Exercise prompt. Among the records that follow, how many lines contain the word "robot"? Give the number and no other words.

Saved entries
# # # # #

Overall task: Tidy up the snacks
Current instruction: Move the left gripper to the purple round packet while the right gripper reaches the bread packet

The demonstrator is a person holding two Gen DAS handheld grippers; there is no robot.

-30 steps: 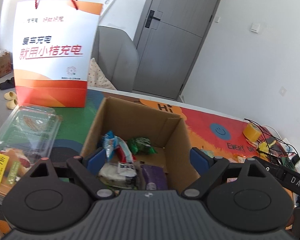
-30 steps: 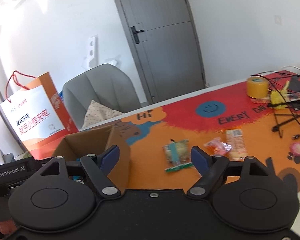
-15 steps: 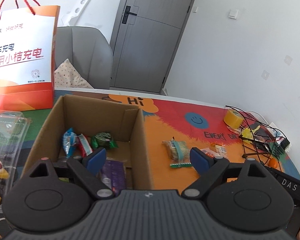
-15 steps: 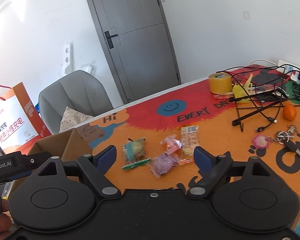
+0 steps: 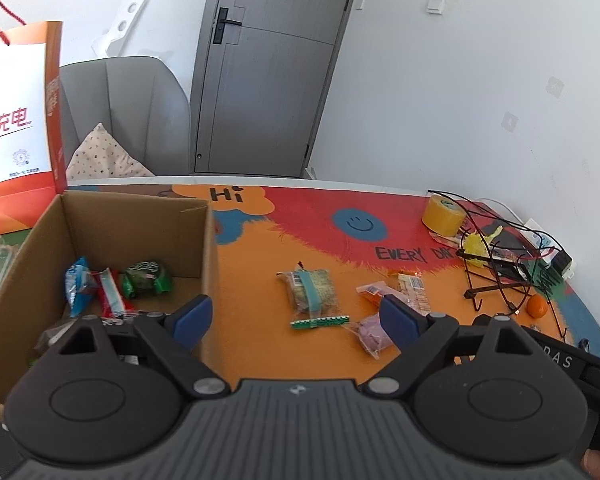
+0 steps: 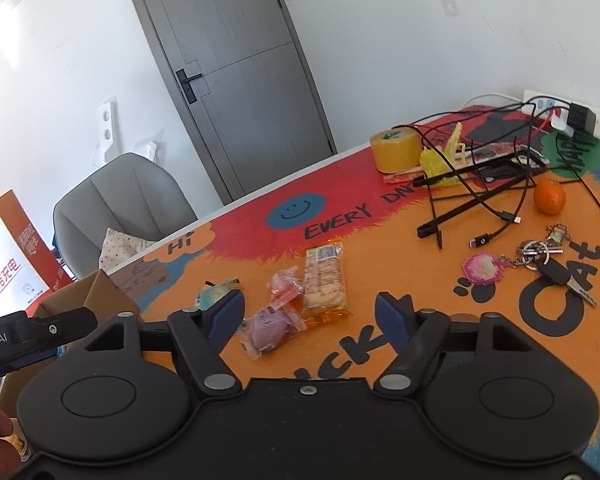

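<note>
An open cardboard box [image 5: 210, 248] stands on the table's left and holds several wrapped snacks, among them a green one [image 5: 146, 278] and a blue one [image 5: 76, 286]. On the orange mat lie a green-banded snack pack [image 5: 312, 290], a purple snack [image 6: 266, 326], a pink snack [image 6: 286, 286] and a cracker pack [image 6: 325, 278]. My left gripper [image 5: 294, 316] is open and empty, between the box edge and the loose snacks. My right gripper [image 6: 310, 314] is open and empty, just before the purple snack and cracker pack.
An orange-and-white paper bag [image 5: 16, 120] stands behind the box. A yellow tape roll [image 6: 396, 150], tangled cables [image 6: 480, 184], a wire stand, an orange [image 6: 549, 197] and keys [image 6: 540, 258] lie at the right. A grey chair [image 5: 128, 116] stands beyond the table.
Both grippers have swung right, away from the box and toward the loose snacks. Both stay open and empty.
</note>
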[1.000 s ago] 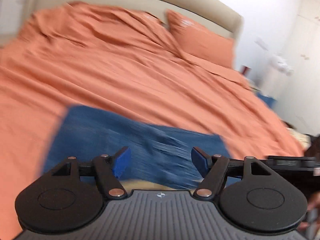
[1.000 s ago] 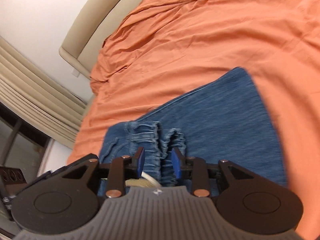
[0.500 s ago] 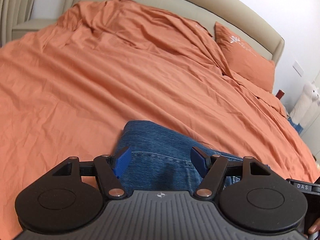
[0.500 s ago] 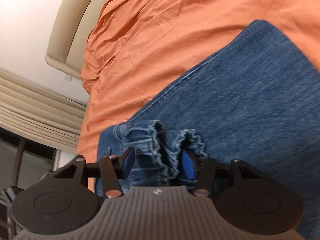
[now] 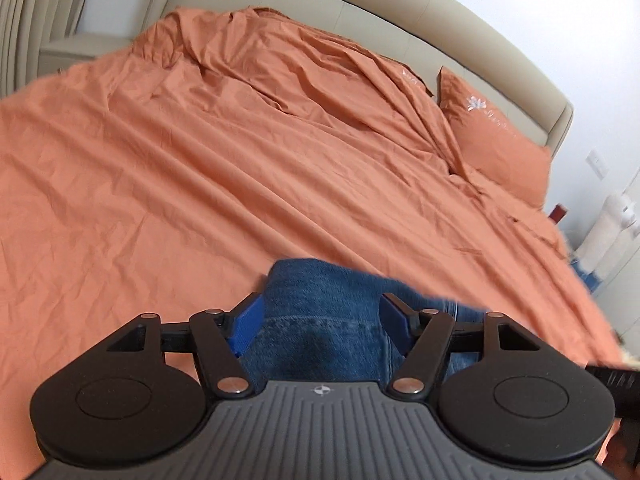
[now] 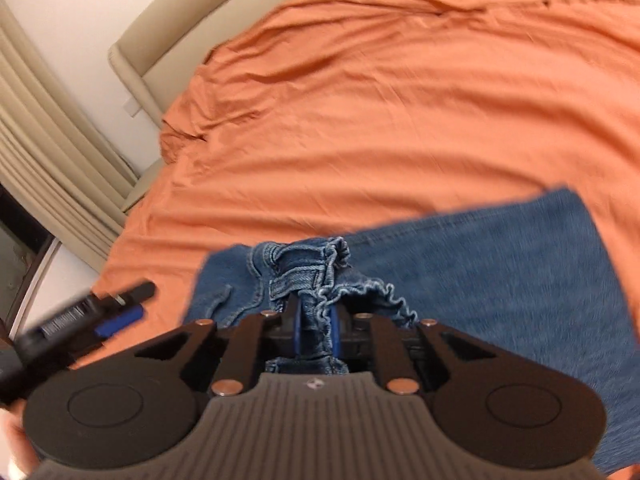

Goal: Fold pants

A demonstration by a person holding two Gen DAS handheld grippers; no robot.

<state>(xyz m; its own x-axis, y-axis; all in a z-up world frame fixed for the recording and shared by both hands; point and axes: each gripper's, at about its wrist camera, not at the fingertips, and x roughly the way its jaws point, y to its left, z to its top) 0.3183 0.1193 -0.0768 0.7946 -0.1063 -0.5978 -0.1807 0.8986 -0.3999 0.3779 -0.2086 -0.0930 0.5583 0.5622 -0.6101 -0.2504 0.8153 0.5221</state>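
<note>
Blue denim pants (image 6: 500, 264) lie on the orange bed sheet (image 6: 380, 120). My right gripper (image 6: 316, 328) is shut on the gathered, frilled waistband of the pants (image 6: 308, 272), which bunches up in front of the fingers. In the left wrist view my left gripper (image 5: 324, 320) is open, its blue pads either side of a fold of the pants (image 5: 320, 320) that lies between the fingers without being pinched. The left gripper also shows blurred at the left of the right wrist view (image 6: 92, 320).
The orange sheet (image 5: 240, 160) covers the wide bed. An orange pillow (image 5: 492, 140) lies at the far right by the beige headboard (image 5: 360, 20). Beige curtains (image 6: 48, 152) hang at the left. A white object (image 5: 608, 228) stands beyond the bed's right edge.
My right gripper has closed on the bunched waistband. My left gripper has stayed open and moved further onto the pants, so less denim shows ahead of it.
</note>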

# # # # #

Answer box. 2